__Brief__
Your answer should be the lines below from the one holding "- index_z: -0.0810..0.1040" through the one holding "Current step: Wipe", copied exactly and with nothing else.

*** Block opens ***

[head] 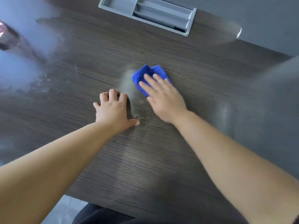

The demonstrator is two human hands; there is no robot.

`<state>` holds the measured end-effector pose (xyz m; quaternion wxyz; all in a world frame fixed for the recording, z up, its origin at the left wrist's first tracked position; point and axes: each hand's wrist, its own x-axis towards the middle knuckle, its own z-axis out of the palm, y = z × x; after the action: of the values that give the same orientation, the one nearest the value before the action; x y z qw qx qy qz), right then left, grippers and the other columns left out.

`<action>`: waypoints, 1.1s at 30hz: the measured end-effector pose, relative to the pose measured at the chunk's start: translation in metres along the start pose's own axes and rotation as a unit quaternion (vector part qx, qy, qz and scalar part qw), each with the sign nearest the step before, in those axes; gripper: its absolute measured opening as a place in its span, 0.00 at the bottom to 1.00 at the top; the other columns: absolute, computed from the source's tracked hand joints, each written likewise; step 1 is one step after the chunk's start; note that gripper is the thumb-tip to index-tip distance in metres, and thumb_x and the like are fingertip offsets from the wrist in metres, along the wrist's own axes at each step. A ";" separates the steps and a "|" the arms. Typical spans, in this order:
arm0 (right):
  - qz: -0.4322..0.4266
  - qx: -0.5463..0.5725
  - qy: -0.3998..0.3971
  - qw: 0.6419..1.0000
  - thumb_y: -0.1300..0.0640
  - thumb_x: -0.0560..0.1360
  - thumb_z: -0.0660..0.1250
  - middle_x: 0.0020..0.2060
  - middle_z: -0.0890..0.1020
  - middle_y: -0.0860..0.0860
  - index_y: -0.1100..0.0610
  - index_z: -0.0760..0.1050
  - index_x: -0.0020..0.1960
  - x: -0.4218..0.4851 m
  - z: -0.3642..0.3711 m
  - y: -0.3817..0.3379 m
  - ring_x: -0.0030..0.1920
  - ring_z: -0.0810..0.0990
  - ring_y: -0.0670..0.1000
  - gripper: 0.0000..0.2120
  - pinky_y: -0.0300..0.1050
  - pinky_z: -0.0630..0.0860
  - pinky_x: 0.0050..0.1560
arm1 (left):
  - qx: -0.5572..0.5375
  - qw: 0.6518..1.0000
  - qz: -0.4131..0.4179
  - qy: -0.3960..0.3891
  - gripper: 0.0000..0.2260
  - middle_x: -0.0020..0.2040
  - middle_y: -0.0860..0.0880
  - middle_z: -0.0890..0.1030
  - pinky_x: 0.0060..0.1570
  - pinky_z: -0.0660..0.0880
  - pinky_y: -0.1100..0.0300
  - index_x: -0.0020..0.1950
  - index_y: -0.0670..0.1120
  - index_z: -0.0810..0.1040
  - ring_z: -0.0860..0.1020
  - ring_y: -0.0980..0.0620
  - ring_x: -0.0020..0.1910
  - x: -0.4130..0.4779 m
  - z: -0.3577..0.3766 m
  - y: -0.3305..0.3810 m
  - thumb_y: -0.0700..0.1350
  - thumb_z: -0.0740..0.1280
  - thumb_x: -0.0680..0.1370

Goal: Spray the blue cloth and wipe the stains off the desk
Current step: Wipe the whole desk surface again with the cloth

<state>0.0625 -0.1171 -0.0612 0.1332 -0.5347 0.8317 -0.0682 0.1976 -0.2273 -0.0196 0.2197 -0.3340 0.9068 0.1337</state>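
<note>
A bunched blue cloth [150, 73] lies on the dark wood-grain desk [80, 81] near its middle. My right hand [163, 97] lies flat on top of the cloth with its fingers spread, pressing it to the desk. A pale, smeared stain [128, 84] runs down the desk just left of the cloth. My left hand [114, 110] rests on the desk left of that stain, fingers curled with the tips touching the wood, and it holds nothing. Fainter whitish marks [43, 81] show further left. No spray bottle can be made out.
A grey recessed cable tray [191, 21] with its flap open sits in the desk at the back. A blurred dark object [9, 38] stands at the far left edge. The desk's near edge [100, 206] runs just above my lap. Grey surfaces border the right side.
</note>
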 end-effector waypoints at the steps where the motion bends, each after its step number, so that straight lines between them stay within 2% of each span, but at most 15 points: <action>1: 0.021 -0.022 0.003 1.000 0.53 0.80 0.53 0.76 0.57 0.51 0.51 0.56 0.76 0.007 -0.005 0.020 0.75 0.55 0.55 0.25 0.54 0.51 0.73 | 0.003 1.000 0.001 -0.001 0.41 0.67 0.45 0.61 0.61 0.64 0.40 0.69 0.47 0.62 0.58 0.41 0.66 0.000 0.000 0.000 0.65 0.71 0.64; 5: 0.228 -0.022 0.025 0.973 0.51 0.82 0.50 0.77 0.49 0.51 0.51 0.48 0.77 0.046 -0.022 0.059 0.76 0.48 0.55 0.25 0.53 0.48 0.74 | 0.007 1.000 0.004 -0.006 0.42 0.70 0.44 0.58 0.63 0.62 0.40 0.71 0.48 0.59 0.56 0.40 0.68 0.000 0.001 -0.002 0.66 0.70 0.65; 7: 0.249 -0.025 0.034 0.968 0.50 0.81 0.50 0.77 0.49 0.51 0.52 0.47 0.77 0.050 -0.013 0.027 0.76 0.48 0.56 0.27 0.54 0.48 0.74 | 0.009 1.000 0.005 -0.008 0.42 0.70 0.44 0.58 0.64 0.62 0.39 0.71 0.48 0.59 0.56 0.40 0.68 0.000 0.001 -0.002 0.66 0.70 0.65; 9: 0.153 -0.026 0.029 0.987 0.50 0.80 0.52 0.77 0.53 0.52 0.52 0.50 0.77 0.033 0.004 -0.011 0.76 0.52 0.57 0.27 0.55 0.50 0.73 | 0.009 1.000 0.005 -0.005 0.43 0.70 0.44 0.58 0.63 0.63 0.39 0.71 0.47 0.59 0.57 0.40 0.68 0.000 0.002 -0.002 0.66 0.70 0.65; 12: -0.036 -0.031 0.006 0.999 0.50 0.77 0.54 0.72 0.67 0.53 0.53 0.65 0.72 -0.015 0.011 -0.016 0.71 0.66 0.57 0.24 0.55 0.62 0.69 | 0.003 1.000 0.005 0.000 0.42 0.69 0.44 0.60 0.63 0.63 0.38 0.70 0.47 0.61 0.58 0.40 0.67 0.000 0.002 -0.002 0.65 0.71 0.64; 14: -0.051 -0.050 0.017 0.997 0.51 0.76 0.53 0.70 0.70 0.53 0.54 0.68 0.71 -0.028 0.005 0.019 0.69 0.69 0.58 0.24 0.58 0.65 0.67 | 0.000 1.000 0.003 0.001 0.42 0.68 0.44 0.60 0.63 0.63 0.37 0.70 0.47 0.61 0.58 0.40 0.67 0.001 0.002 -0.002 0.65 0.71 0.64; 17: 0.121 -0.036 0.033 0.991 0.52 0.80 0.52 0.75 0.60 0.53 0.53 0.58 0.75 -0.026 -0.006 0.047 0.74 0.58 0.57 0.23 0.57 0.56 0.72 | 0.000 1.000 0.012 0.000 0.41 0.68 0.44 0.60 0.64 0.62 0.36 0.69 0.47 0.61 0.58 0.40 0.67 -0.001 0.001 -0.003 0.65 0.71 0.64; 19: 0.224 -0.023 0.056 0.973 0.52 0.82 0.52 0.77 0.53 0.51 0.52 0.52 0.77 -0.014 -0.002 0.024 0.76 0.51 0.56 0.25 0.55 0.50 0.74 | -0.006 1.000 0.017 -0.001 0.40 0.69 0.44 0.60 0.64 0.61 0.36 0.70 0.47 0.61 0.57 0.40 0.68 -0.003 0.001 -0.004 0.65 0.70 0.65; 20: 0.245 -0.012 0.058 0.968 0.51 0.82 0.51 0.77 0.52 0.51 0.52 0.51 0.77 -0.012 0.004 0.002 0.76 0.50 0.56 0.25 0.54 0.49 0.74 | -0.017 1.000 0.019 -0.002 0.39 0.70 0.44 0.60 0.65 0.61 0.37 0.70 0.48 0.61 0.57 0.40 0.68 -0.004 0.001 -0.005 0.63 0.70 0.67; 22: 0.200 -0.011 0.049 0.979 0.50 0.81 0.51 0.77 0.54 0.51 0.52 0.52 0.77 -0.026 0.021 -0.046 0.76 0.52 0.56 0.25 0.55 0.51 0.74 | -0.077 0.997 0.022 0.022 0.29 0.70 0.46 0.62 0.65 0.63 0.42 0.70 0.50 0.65 0.58 0.41 0.68 -0.007 0.000 -0.015 0.56 0.69 0.72; 24: 0.087 -0.019 0.036 0.995 0.50 0.79 0.51 0.74 0.62 0.52 0.52 0.60 0.74 -0.064 0.033 -0.079 0.73 0.61 0.56 0.24 0.56 0.59 0.71 | -0.151 0.987 0.021 0.056 0.18 0.68 0.46 0.66 0.63 0.64 0.50 0.66 0.51 0.71 0.62 0.41 0.66 -0.013 -0.002 -0.031 0.46 0.63 0.76; 27: -0.032 -0.052 -0.006 0.998 0.51 0.77 0.52 0.70 0.69 0.52 0.53 0.67 0.71 -0.113 0.035 -0.059 0.69 0.68 0.57 0.24 0.56 0.65 0.67 | -0.181 0.980 0.027 0.079 0.17 0.65 0.45 0.70 0.62 0.65 0.53 0.63 0.50 0.75 0.63 0.41 0.65 -0.029 0.003 -0.058 0.40 0.59 0.75; 28: -0.022 -0.063 0.009 0.998 0.51 0.77 0.52 0.70 0.69 0.53 0.54 0.67 0.71 -0.119 0.035 -0.048 0.69 0.69 0.58 0.23 0.58 0.66 0.67 | -0.175 0.981 0.032 0.078 0.17 0.64 0.46 0.70 0.62 0.66 0.52 0.62 0.50 0.75 0.62 0.42 0.65 -0.038 0.007 -0.067 0.39 0.59 0.75; 30: 0.083 -0.050 0.034 0.995 0.51 0.78 0.51 0.72 0.67 0.54 0.55 0.64 0.72 -0.115 0.032 -0.038 0.71 0.66 0.59 0.24 0.61 0.65 0.68 | -0.166 0.982 0.042 0.076 0.17 0.64 0.46 0.70 0.62 0.67 0.50 0.62 0.50 0.75 0.61 0.42 0.66 -0.055 0.019 -0.080 0.39 0.60 0.74; 33: 0.272 -0.020 0.068 0.960 0.52 0.80 0.54 0.76 0.56 0.52 0.53 0.55 0.76 -0.083 0.039 -0.082 0.75 0.54 0.58 0.25 0.58 0.53 0.73 | -0.153 0.983 0.054 0.086 0.18 0.65 0.46 0.69 0.63 0.65 0.51 0.62 0.49 0.75 0.60 0.41 0.66 -0.078 0.036 -0.095 0.39 0.60 0.74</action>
<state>0.1776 -0.0752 -0.0651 0.0792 -0.2847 0.9541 -0.0488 0.3245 -0.2415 -0.0217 0.0798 -0.3248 0.9079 0.2528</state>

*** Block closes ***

__Finished task__
  - index_z: -0.0810..0.1040
  - ring_z: -0.0860..0.1020
  - ring_y: -0.0980..0.0620
  - ring_x: -0.0020..0.1910
  - x: -0.4130..0.4779 m
  - z: -0.3577..0.3766 m
  - y: -0.3305..0.3810 m
  - thumb_y: -0.0700..0.1350
  - thumb_z: -0.0740..0.1280
  - thumb_x: -0.0680..0.1370

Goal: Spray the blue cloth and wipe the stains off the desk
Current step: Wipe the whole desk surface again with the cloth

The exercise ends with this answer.